В 1936 году наша семья,. взяв браунинг, переехала из Ленинграда в Харьков. Вскоре начались известные события: обмен партдокументов, массовые исключения из партии (пардон: массовые – но в индивидуальном порядке), проработки, аресты, расстрелы. Папу уволили из армии, и свое табельное оружие он, конечно, сдал. Но что делать с маминым – именным? По такому времени нечего было и думать о том, чтобы продлить разрешение на пистолет, да и оно не гарантировало бы от обвинений в терроризме. Оставалось лишь благодарить судьбу за то, что о гремучем подарке никто не помнит и не знает, а уж если бы его нашли при обыске…
Кровь стынет.
Поэтому отец завернул "орудие террора" в тряпочку, положил в карман и, гуляя со мной по городу, выкинул его с моста в одну из тухлых харьковских речушек – вместе с полной обоймой и с пригоршней хорошеньких патрончиков.
Наверное, останки именного оружия лежат и сейчас на дне Лопани в густом вонючем иле.
Что даст эта находка грядущим археологам? Разъяснит ли она потомкам наше темное, рачье время?
Елка
Лет четырех я заболел, и ко мне позвали врача. Пришел однорукий веселый доктор.
– Где ваша вторая рука? – спросил я, и доктор с готовностью рассказал мне всю правду:
– Мою вторую руку отгрызли сорок собак!
Доктор сказал, что у меня грипп. Но вечером пришлось срочно вызывать "частника" – педиатра Валицкого: так мне стало плохо. В ожидании его визита я сам отверг предыдущий диагноз, заявив маме:
– Это не грипп – это какая-то другая болезня…
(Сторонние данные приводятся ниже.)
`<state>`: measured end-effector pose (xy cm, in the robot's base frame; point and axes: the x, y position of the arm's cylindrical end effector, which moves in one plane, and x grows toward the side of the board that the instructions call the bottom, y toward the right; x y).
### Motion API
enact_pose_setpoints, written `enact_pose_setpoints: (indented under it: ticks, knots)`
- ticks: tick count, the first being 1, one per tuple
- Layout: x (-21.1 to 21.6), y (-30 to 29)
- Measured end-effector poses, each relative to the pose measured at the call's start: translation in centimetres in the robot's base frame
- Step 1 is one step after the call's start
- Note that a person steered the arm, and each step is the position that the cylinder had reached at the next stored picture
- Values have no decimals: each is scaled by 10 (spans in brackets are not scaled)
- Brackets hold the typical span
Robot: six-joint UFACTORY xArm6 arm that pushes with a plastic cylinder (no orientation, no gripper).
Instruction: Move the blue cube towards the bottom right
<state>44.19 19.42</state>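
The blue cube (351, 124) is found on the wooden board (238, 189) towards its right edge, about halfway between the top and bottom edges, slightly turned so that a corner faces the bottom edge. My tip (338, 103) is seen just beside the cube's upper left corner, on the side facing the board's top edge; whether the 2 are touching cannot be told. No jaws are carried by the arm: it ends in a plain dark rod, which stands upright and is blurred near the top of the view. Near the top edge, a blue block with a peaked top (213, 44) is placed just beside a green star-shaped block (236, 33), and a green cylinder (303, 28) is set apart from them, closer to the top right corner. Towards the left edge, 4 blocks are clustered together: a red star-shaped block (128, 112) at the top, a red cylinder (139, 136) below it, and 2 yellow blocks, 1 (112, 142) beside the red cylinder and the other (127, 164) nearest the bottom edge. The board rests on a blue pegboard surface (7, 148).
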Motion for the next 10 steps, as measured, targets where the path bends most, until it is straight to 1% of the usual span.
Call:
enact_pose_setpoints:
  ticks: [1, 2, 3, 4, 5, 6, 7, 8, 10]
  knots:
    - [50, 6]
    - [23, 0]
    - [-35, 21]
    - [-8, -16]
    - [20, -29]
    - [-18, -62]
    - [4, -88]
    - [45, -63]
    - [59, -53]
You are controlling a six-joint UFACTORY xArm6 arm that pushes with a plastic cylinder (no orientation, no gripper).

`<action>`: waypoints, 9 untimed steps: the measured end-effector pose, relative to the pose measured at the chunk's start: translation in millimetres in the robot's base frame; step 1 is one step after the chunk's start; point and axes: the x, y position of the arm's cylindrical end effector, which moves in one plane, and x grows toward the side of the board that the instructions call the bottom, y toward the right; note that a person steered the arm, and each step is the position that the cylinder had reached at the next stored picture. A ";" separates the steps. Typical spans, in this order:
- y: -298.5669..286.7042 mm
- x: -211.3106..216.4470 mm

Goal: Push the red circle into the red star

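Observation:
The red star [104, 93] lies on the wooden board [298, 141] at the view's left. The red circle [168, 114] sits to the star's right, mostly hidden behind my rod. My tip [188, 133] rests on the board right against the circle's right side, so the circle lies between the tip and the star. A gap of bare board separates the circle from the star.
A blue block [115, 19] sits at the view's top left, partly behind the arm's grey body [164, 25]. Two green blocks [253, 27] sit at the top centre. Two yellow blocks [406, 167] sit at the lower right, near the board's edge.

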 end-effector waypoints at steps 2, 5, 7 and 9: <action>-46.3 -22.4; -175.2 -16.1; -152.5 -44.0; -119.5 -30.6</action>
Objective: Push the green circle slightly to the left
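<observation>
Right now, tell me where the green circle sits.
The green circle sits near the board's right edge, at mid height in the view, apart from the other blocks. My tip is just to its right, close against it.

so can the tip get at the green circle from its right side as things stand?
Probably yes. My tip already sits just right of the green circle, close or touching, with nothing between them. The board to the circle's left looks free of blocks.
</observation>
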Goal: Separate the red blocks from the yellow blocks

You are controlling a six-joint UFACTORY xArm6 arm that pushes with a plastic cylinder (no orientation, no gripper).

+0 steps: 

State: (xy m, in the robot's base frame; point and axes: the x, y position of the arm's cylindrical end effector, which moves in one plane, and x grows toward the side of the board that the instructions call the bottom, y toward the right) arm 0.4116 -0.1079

Валицкий приехал, задрал на мне рубашку и, едва глянув, вынес приговор:
– Скарлатина!
В то время это была болезнь не только опасная (нередко от нее умирали – вспомним "Смерть пионерки" Эдуарда Багрицкого: "Тоньше паутины из-под кожи щек тлеет скарлатины смертный огонек"), но и очень продолжительная: если не умер – в больнице пролежишь сорок два дня: даже больше, чем количество собак, отгрызших руку у веселого доктора.
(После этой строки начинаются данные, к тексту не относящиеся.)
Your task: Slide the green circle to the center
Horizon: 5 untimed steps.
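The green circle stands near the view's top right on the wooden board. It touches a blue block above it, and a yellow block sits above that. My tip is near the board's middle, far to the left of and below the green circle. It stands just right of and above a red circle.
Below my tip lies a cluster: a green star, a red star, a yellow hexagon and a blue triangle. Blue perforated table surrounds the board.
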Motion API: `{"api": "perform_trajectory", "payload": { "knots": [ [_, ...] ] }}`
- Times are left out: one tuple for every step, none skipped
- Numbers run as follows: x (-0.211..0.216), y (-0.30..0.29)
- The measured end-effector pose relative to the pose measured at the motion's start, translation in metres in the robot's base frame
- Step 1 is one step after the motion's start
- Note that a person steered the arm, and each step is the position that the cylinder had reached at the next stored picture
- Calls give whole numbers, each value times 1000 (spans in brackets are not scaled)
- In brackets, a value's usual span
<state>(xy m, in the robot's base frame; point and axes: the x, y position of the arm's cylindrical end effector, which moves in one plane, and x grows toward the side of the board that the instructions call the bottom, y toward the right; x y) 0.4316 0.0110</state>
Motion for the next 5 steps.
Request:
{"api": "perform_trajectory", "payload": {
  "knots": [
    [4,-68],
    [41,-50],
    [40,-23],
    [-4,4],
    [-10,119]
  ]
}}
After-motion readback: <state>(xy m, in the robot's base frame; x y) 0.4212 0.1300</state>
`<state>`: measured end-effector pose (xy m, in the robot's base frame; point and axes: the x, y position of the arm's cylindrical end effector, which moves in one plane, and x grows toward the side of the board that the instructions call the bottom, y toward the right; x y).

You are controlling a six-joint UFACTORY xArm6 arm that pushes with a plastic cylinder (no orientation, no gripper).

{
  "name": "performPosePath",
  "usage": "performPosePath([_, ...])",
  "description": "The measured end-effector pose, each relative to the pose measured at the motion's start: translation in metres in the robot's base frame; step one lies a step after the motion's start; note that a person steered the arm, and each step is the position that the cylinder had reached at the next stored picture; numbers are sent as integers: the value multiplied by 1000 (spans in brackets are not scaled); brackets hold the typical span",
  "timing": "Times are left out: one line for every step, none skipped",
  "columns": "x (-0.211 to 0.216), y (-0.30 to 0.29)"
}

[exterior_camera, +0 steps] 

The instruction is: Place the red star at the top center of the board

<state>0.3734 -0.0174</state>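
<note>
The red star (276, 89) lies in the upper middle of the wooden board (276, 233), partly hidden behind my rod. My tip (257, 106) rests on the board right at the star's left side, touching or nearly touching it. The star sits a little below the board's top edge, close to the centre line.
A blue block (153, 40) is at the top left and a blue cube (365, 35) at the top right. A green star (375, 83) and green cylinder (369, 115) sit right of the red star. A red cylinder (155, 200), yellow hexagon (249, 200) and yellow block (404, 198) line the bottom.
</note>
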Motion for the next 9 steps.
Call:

Меня везли в "карете скорой помощи" по вечернему или ночному Ленинграду. То и дело свет витрин заполнял машину и тогда мне казалось, что она становится шире. А потом темнота вновь сжимала ее.
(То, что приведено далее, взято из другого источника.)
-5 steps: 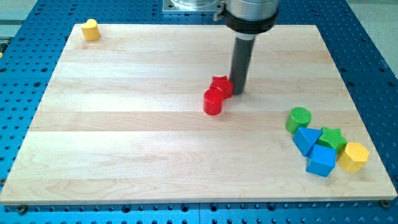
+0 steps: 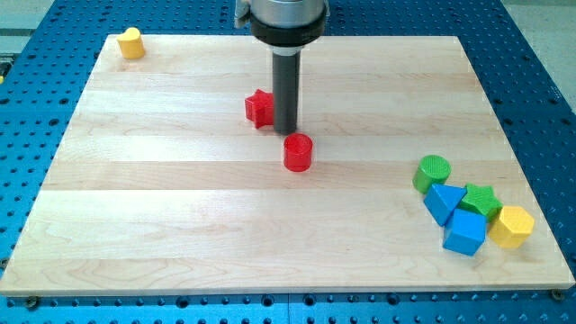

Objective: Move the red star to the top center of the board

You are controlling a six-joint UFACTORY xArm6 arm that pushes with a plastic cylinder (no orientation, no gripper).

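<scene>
The red star [image 2: 259, 108] lies on the wooden board [image 2: 180, 198], a little left of the board's centre line and above its middle. My tip [image 2: 285, 131] stands right against the star's right side, touching it. A red cylinder [image 2: 297, 152] stands apart, just below and right of my tip. The rod rises from the tip to the arm's dark collar at the view's top.
A yellow block [image 2: 131, 42] sits at the board's top left corner. At the right edge lies a cluster: a green cylinder [image 2: 432, 172], two blue blocks [image 2: 444, 200] [image 2: 464, 232], a green star [image 2: 481, 200] and a yellow block [image 2: 511, 226].
My tip has moved left and slightly up, pushing the red star up-left. The red cylinder has come apart from the star and shifted a little left and down.
</scene>
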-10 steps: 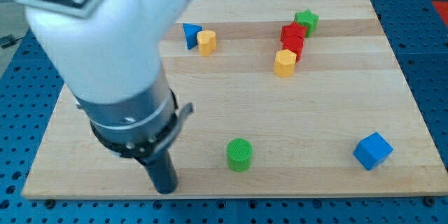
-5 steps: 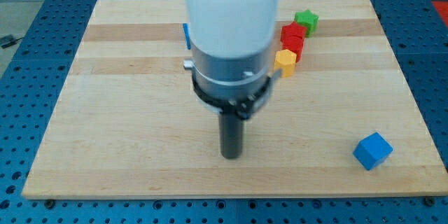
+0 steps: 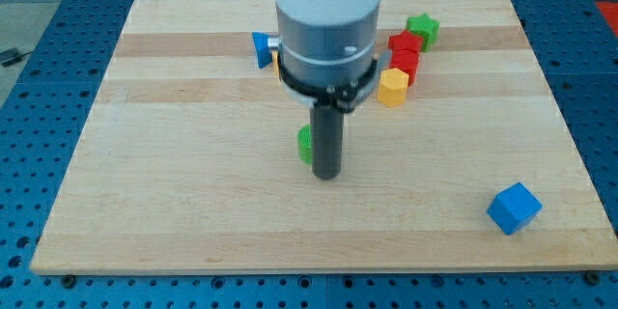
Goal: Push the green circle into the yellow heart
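My tip rests on the board near its middle. The green circle sits just up and to the left of the tip, touching the rod and mostly hidden behind it. The yellow heart is almost wholly hidden behind the arm near the view's top; only a sliver shows beside the blue triangle. The green circle lies well below the heart.
A yellow hexagon, a red block and a green star stand in a row at the top right. A blue cube sits at the bottom right. The wooden board ends close below the tip.
The arm swept in from the bottom left to the board's middle. The tip then moved up, and the green circle went with it, from near the bottom edge towards the centre.
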Tool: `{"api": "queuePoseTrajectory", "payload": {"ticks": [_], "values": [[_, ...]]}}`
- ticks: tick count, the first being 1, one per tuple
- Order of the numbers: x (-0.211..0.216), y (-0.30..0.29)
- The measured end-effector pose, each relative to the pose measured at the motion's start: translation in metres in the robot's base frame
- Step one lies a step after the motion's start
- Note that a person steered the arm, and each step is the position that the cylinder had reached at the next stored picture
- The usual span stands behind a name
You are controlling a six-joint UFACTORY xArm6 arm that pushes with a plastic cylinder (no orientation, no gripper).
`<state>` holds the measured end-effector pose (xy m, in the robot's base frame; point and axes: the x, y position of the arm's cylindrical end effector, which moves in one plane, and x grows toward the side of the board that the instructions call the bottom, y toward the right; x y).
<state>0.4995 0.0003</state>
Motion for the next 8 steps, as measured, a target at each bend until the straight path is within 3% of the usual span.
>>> {"api": "queuePoseTrajectory", "payload": {"ticks": [2, 4, 5, 8], "values": [[-0.082, -0.068], [-0.074, -0.098], [-0.091, -0.124], [-0.104, -0.066]]}}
Утром я проснулся в палате. Изголовьями к стене поперек длинной комнаты стояли в один ряд койки с детьми – думаю, штук десять – двенадцать.
Одна нахальная крикунья девочка то и дело горланила во всю мочь:
– Ка-а-кать! Пи-и-сать!
Поначалу это шокировало меня, так как я привык к эвфемизмам. Но так же, как она, просились все, и я последовал их примеру.
Вскоре или не вскоре – не знаю (меры времени для меня тогда не существовало) взрослые стали готовить для нас новогодний праздник. В проходе между противоположной стеной и койками поставили елку – первую в моей жизни! До середины
30-х годов этот праздник находился как бы под действием большевистского моратория. "Как бы", – потому что никто его не запрещал, но и праздновать было не принято: в советской и партийной среде его отождествляли с религиозностью, о ленинских елках времен военного коммунизма и Горок что-то в то время не было слышно. Елка прочно сочеталась в сознании с рождеством, сочельником и чем-то полуцерковным, обрядовым.
Но как раз ко времени моей скарлатины мораторий испарился, и вот в нашей палате появилось деревцо – "лесная гостья", как сказали бы теперь мои собратья-газетчики.
Елочных игрушек тогда еще в магазинах не продавали. Поэтому на ветвях больничные нянечки развешали конфеты и пряники. Детям объявили, что под Новый год гостинцы будут сняты с елки и розданы.
И надобно же тому случиться – как раз в канун заветного дня мне родители принесли передачу: не только конфеты и печенье, но даже апельсины. сомневаюсь, чтобы кто-либо из ребят в этой больнице получил такой царский подарок.